Keeping every word the same, give again only the lines from the one with "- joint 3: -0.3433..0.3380" through the end of the data, both included, and leave every picture out.

□ □ □

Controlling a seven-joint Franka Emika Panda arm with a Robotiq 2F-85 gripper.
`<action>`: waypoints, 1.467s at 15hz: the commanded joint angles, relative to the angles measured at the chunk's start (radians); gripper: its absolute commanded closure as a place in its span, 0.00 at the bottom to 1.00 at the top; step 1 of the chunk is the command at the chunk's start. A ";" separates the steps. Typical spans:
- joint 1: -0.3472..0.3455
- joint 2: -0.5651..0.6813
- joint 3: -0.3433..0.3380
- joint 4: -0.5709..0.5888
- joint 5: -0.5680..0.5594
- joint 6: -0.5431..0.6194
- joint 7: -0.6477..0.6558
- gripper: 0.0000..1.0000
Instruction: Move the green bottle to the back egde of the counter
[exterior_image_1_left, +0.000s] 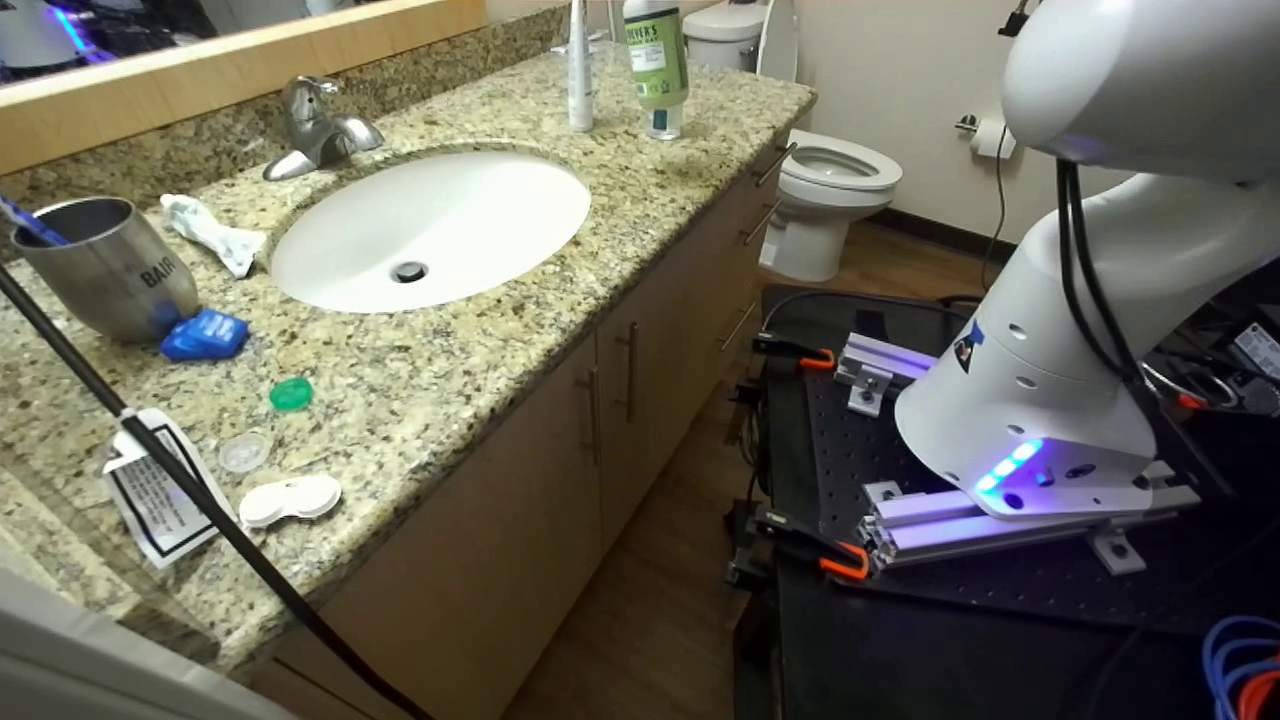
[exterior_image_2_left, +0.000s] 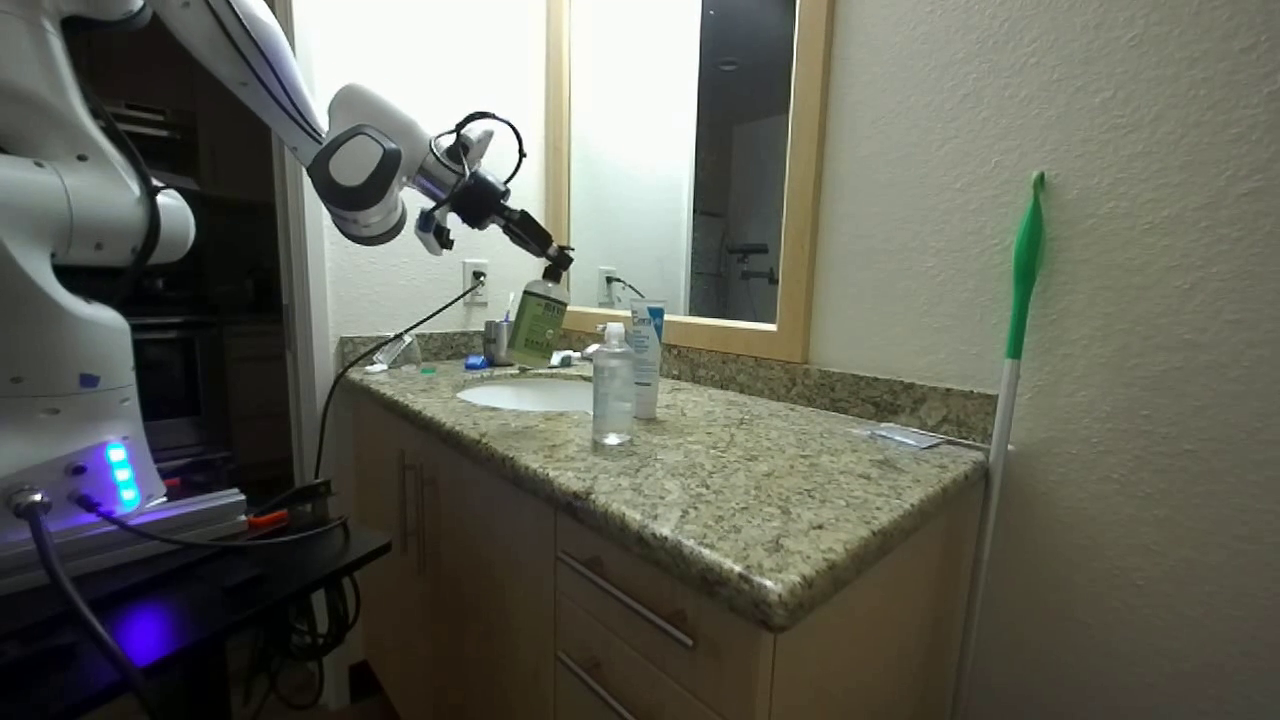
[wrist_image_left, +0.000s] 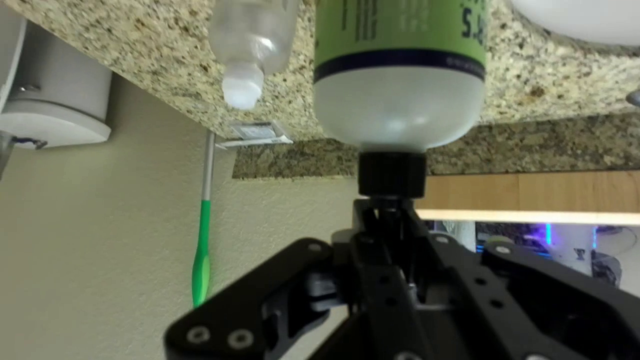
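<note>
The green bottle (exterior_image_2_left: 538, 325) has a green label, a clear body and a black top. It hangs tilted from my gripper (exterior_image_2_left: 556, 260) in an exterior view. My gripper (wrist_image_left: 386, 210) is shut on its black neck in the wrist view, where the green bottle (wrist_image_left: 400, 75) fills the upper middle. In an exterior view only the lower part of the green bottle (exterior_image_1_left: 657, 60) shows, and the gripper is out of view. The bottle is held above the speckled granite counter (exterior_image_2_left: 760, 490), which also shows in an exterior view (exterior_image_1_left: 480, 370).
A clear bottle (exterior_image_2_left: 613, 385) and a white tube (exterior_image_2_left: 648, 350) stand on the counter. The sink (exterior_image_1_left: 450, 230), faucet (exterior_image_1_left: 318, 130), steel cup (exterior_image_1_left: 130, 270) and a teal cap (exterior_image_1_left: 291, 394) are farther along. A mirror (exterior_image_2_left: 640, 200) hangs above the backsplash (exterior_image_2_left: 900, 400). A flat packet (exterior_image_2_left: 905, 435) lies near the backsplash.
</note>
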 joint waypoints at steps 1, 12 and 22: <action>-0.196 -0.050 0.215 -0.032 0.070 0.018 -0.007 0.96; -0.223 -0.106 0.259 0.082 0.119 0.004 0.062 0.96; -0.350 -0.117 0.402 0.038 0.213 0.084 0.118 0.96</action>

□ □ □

◆ **ANSWER FOR THE TASK**:
- joint 3: -0.3433..0.3380
- joint 4: -0.5709..0.5888
- joint 5: -0.5680..0.5594
- joint 6: -0.5431..0.6194
- joint 7: -0.6477..0.6558
- gripper: 0.0000..1.0000
Instruction: Move the green bottle to the back egde of the counter
[exterior_image_1_left, +0.000s] 
[exterior_image_2_left, +0.000s] 
[wrist_image_left, +0.000s] 
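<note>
The green bottle (exterior_image_2_left: 538, 325) has a green label, a clear body and a black top. It hangs tilted from my gripper (exterior_image_2_left: 556, 260) in an exterior view. My gripper (wrist_image_left: 386, 210) is shut on its black neck in the wrist view, where the green bottle (wrist_image_left: 400, 75) fills the upper middle. In an exterior view only the lower part of the green bottle (exterior_image_1_left: 657, 60) shows, and the gripper is out of view. The bottle is held above the speckled granite counter (exterior_image_2_left: 760, 490), which also shows in an exterior view (exterior_image_1_left: 480, 370).
A clear bottle (exterior_image_2_left: 613, 385) and a white tube (exterior_image_2_left: 648, 350) stand on the counter. The sink (exterior_image_1_left: 450, 230), faucet (exterior_image_1_left: 318, 130), steel cup (exterior_image_1_left: 130, 270) and a teal cap (exterior_image_1_left: 291, 394) are farther along. A mirror (exterior_image_2_left: 640, 200) hangs above the backsplash (exterior_image_2_left: 900, 400). A flat packet (exterior_image_2_left: 905, 435) lies near the backsplash.
</note>
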 joint waypoints at steps 1, 12 and 22: <action>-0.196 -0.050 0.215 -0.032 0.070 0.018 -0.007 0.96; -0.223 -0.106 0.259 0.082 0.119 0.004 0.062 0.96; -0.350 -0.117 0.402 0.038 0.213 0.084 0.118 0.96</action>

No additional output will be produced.